Overview of previous posts here
The social cost economists were only one of the networks and tactics used by the industry. An example of other lobbying is found in the work of James T. Bennett and Thomas J. Di Lorenzo for the Atlas Economic Research Foundation (nowadays the Atlas network)
James T. Bennett, author of CancerScam: The Diversion of Federal Cancer Funds to Politics (co-author: Thomas J. Di Lorenzo) wrote a letter in 1995 to R.J. Reynolds
Again, we see a think tank operating as a front for a tobacco funded book. And while the authors are not part of the social cost economist, just like the economists the authors both are ... libertarians active in numerous think tanks
James T. Bennett is/was associated with the Ludwig von Mises Institute, the Virginia Institute for Public Policy, the John Locke Institute and currently is on the advisory board of the global warming denying Committee for a Constructive Tomorrow
Thomas J. Di Lorenzo from his side has ties with the Independent Institute, Capital Research Center, the Ludwig from Mises Institute, the Property and Freedom Society, the Heartland Institute, the National Center for Policy Analysis, and the Committee for a Constructive Tomorrow
Or in other words: the authors are active in the same kind of thinks as the social cost economists... And both have been working at George Mason University, just like the core-members of the economists network. Something seems rotten there.

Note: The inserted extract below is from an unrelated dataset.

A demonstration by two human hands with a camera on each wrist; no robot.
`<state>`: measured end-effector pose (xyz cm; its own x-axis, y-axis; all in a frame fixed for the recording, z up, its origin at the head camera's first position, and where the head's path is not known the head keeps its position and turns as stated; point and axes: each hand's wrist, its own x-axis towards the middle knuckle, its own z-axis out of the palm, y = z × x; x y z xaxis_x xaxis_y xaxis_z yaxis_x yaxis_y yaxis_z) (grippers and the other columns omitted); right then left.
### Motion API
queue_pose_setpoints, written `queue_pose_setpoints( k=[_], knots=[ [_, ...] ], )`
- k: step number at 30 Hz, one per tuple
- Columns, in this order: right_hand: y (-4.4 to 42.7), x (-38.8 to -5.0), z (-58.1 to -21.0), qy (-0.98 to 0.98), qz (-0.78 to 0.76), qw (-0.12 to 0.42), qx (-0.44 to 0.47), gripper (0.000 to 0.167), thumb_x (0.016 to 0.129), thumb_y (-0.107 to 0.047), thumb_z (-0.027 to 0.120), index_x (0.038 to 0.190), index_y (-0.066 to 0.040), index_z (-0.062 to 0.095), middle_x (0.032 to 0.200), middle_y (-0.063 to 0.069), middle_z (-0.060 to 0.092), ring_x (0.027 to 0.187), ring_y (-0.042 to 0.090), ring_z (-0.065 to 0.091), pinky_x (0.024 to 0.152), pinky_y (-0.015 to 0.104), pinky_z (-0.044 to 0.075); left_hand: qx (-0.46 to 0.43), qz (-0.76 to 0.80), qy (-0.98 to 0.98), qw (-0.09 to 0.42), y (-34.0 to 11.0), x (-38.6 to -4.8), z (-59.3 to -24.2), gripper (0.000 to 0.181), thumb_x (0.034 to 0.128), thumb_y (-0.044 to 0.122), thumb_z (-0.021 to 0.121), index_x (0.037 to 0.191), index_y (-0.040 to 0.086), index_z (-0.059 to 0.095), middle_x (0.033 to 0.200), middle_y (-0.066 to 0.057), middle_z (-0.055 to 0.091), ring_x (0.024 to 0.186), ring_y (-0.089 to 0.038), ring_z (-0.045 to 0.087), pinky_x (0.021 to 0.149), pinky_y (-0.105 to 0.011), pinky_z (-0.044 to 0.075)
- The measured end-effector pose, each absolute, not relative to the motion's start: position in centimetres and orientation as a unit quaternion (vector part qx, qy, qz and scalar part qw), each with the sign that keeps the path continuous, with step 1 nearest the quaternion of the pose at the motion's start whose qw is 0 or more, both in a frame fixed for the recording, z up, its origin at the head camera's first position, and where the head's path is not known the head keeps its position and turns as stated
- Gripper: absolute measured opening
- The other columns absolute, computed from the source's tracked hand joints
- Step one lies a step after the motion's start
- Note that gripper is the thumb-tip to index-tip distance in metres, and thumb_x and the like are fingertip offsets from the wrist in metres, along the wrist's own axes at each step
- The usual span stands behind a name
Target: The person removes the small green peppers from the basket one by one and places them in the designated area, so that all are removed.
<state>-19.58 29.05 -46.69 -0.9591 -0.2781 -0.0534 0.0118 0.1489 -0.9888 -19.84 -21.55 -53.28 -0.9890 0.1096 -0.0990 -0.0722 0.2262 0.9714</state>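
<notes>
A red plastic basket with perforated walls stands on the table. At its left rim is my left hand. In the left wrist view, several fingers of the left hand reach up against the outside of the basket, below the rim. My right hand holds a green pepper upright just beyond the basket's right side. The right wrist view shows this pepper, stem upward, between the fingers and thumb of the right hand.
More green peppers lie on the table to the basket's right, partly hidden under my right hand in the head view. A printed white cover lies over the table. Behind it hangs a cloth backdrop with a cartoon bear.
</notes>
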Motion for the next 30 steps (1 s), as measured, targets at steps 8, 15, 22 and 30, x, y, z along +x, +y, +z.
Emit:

The industry paid the Atlas Economic Association in 1995 for the book CancerScam, but a year before it also paid $5000 to the Independent Institute for work done by Thomas J. Di Lorenzo, as this letter by the its president Donald J.Theroux demonstrates
And this is how think tanks became one blur of economists/lobbyists, the same think tanks that became the ideological basis for a big part of the American GOP in the early 21st century.